## Friday, March 17, 2017

A few weeks ago my grad school alma mater (University of Kansas (KU)) won their thirteenth consecutive Big 12 conference championship (I wasn't watching the game, I have better things to do).  Much has been made on how large an outlier this streak is, if performance was random the odds would be about 1 in a trillion to win thirteen straight (not hyperbole, actual probability).

Along with this streak, there have also been some accusations that the University of Kansas receives preferential treatment in Big 12 Basketball, has an unfair home advantage, or outright cheats to win. The home-court advantage is actually staggering, as KU is 75-3 in conference home games over the past nine years, nearly a 95% win rate.

Half joking, I shot off a quick tweet commenting on both the conference win streak and the accusations.  People quickly reacted, KU fans calling me names while Kansas State University fans agreeing, generally, though more willing to charge KU with cheating. The accusations and arguments raise an interesting question: Do certain teams have statistically different home-court advantages, and is the University of Kansas one of those teams?

## METHODOLOGICAL PREMISE

The main issue in calculating home-win-bias is that different teams perform better or more poorly over time, and thus we can't look at simple win rates at home over a series of years.  We need a robust methodology to set expectations for home win percentages, and compare that to actual performance.  As such I devised a method to set expectations based on road wins, and apply that information to each team for analysis.

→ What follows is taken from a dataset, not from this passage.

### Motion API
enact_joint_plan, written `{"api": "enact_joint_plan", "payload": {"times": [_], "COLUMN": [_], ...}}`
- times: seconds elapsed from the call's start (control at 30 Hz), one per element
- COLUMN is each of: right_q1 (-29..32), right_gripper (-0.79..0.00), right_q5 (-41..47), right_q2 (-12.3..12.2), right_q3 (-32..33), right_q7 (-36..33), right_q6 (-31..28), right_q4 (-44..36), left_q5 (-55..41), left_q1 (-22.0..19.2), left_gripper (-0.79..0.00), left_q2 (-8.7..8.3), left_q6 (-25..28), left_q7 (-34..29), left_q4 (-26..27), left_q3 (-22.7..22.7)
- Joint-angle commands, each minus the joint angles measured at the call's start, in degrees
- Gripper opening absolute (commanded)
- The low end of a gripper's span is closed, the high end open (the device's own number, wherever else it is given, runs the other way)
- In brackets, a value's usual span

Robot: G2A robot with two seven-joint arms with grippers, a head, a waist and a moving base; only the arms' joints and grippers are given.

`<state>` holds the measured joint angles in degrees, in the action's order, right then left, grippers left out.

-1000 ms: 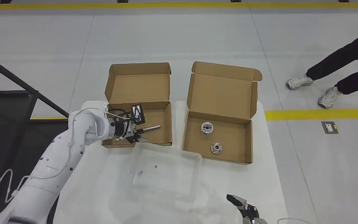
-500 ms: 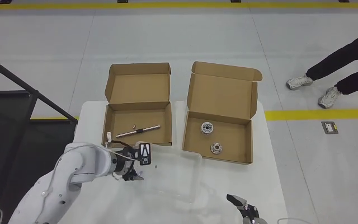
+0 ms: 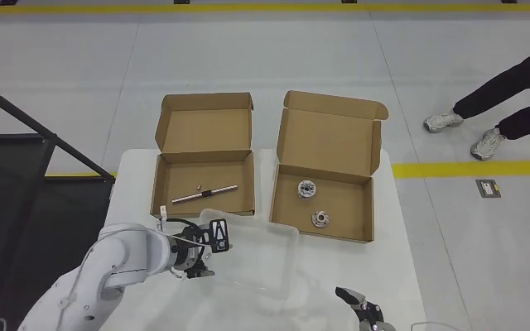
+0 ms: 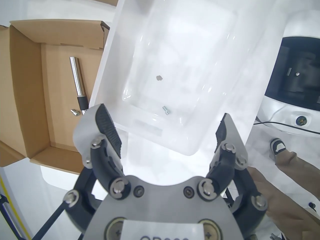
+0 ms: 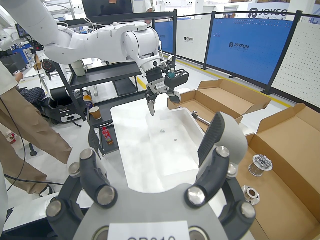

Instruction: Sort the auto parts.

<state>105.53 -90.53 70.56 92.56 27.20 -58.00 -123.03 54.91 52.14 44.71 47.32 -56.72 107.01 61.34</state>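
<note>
**Left gripper open over the tray's left end**

The left gripper (image 3: 199,253) hangs over the left end of the tray (image 3: 273,281), jaws spread wide and holding nothing. In the tray lie a screw (image 4: 166,110), just beneath that gripper, and a small flat piece (image 4: 159,77) nearer the tray's middle. Beyond the tray's far left side, a box (image 3: 166,178) holds a rod (image 3: 204,194) and a second screw (image 4: 74,112). Beyond its far right side, another box (image 3: 348,207) holds two round metal parts (image 3: 307,189) (image 3: 320,218). The right gripper (image 3: 358,299) sits off the tray's near right corner, released and empty.
</note>
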Motion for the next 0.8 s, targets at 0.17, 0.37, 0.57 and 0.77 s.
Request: {"api": "enact_joint_plan", "payload": {"times": [0.17, 0.37, 0.57, 0.77], "right_q1": [0.0, 0.0, 0.0, 0.0], "right_gripper": [0.000, 0.000, 0.000, 0.000], "right_q5": [0.0, 0.0, 0.0, 0.0], "right_q2": [0.0, 0.0, 0.0, 0.0], "right_q3": [0.0, 0.0, 0.0, 0.0], "right_q7": [0.0, 0.0, 0.0, 0.0], "right_q6": [0.0, 0.0, 0.0, 0.0], "right_q4": [0.0, 0.0, 0.0, 0.0], "left_q5": [-0.1, -1.4, -5.5, -5.7], "left_q1": [2.1, 3.0, -1.6, -3.7], "left_gripper": [0.000, 0.000, 0.000, 0.000], "left_q2": [0.96, 1.31, 2.72, 3.35], "left_q6": [-15.3, -22.6, -26.2, -28.9], "left_q7": [2.3, -6.5, -16.5, -19.6], "left_q4": [0.0, 5.2, 5.5, 4.6], "left_q3": [-1.4, -2.5, -6.9, -8.4]}}
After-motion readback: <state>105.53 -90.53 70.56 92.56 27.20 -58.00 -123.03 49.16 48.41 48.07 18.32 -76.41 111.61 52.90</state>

The underlying premise of this analysis looks at ratios of home win percent to road win percent over-time and calculates the advantage of playing at home for each team, and how it differs from other teams over multiple seasons.  In detail:

• The theory here is that some "home advantages" (KU, specifically) are higher than others either due to natural advantages, out-right cheating, or bush-league behaviors.
• In order to disprove whether home advantages differ, we need a methodology to control for quality of team independent of home performance, and compute home performance in relation to that absolute advantage. Enter predicting home wins using road wins.
• In aggregate, we would expect to be able to predict a team's home win percentage by looking at their road win percentage, as better teams should perform better in both venues.  If a team has a systematic advantage on their home court, we would expect their home win percentage to over-perform the predictive model developed from road wins.
• I build a predictive model to predict home wins based on road wins for a team each year.  The models are developed for each Big 12 school as a hold out model, to remove each school's self-bias in the numbers.  Then I predict the model using the held-out school, calculate the  residuals on the hold out and move to the next school.
• The residuals here represent a Wins Above Expectation metric. We can do two things with the residual data:
1. Calculate the mean residual and distribution over time which indicates the overall home bias of the school (which schools systematically over-perform at home)
2. Determine the best and worst performances at home for individual schools.
The initial models performed well, and show that road wins are fairly predictive of home wins, with a .52 R-squared value (variance accounted for) and a 0.4 elasticity in the log-log specification of the model.

## INITIAL DATA

Starting with a visual inspection of the data, we can get an idea of the relationships between teams, home and away games, and seasons.  First a data point, teams perform far better at home (65.6 average win % wins) than on the road (34.4 average win%) winning nearly twice as often on their home court as on the road. But let's go back to our initial question, does KU win more often than other Big 12 schools at home?  The answer here is yes.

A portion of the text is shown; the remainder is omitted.